My boyfriend and I was making a formerly larboard turn on a green arrow light and a car from the opposite direction hit us while attempting to finish out a right turn on red. There was no tickets given. We were hit on our front passenger side fender. The person who hit us had a proof and we had a witness. On the police report the investigator listed that we failed to yield while making a Nautical port turn on green and they failed to yield while making a right turn on red. What she would we do? We or now out of a conduit b/c it was wrecked beyond repair and I have medical bills. He stilled was making pymnts on the car so his insurance comrades is just paying off his car. He also had GAP Insurance. His insurance company offered him 5,337 for 1999 Tahoe, which after fees came to be 4,000 and something is this felicitous? Now the 4,000 is going toward what was owed on the vehicle. Isn't the other persons insurance company liable? Please employees me understand this I just want my life back to normal.
Also, the accident happened in Texas and we contemporary in Louisiana. The other persons insurance company is Farmers.
We had a lawyer in Texas, but they were trying to get us to go to more doctors and everything " I theory trying to milk the cow" but I was not trying to do this. I was not in any pain anymore and wanted this to be over with. So they dropped us.
We had smash coverage. We had full coverage b/c it is required here when you are paying notes on a vehicle.

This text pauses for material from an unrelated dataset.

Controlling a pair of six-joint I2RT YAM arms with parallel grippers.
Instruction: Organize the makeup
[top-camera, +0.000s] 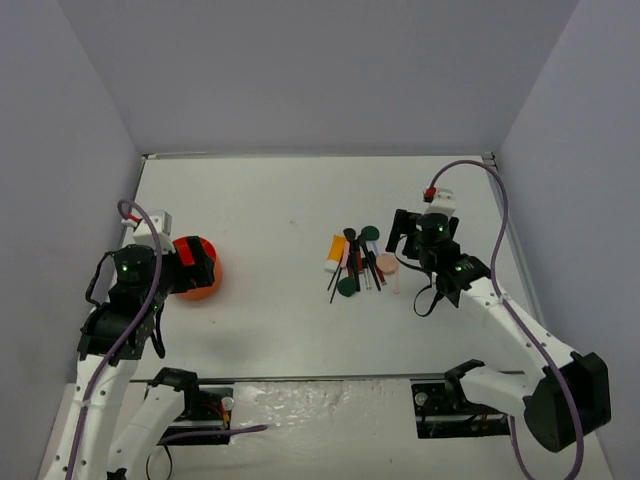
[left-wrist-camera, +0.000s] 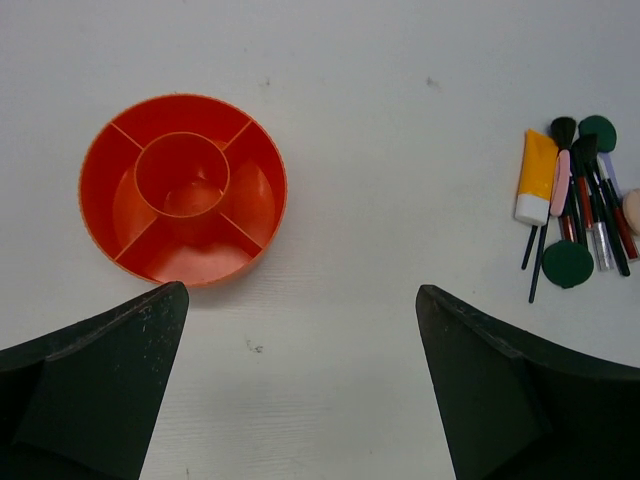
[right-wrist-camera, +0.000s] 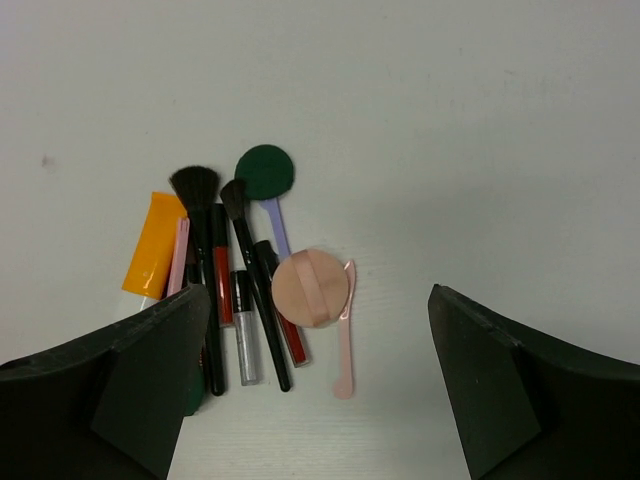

Answer: The other insurance is only at fault for the actual cash value of the vehicle, not your loan balance. If there is GAP insurance it should cover the variation b/w the ACV and the loan less late payments/fees.

The cop is right...you failed to yield. Good b/c you get a green arrow doesn't give you the option to just go enter an intersection w/o plastic to other cars that may already be in the intersection. You have to look first prior to entering, and even if it's clear, you still have a stint to maintain a proper lookout & take reasonable & prudent steps to avoid an calamity, like honk, stop, etc. If I recall my Texas law correctly, it is a modified oscitancy state, which means if you are found 51% or more at fault for an accident you can not recover. If you're under the 51% beginning, you recover up to your negligent free percentage. Your failure to yield may reduce your comprehensive settlement, both for your property damage and your injury claim.

If you have insurance go through your own insurance company...that's why you have it. Let the carriers hash it out b/w each other.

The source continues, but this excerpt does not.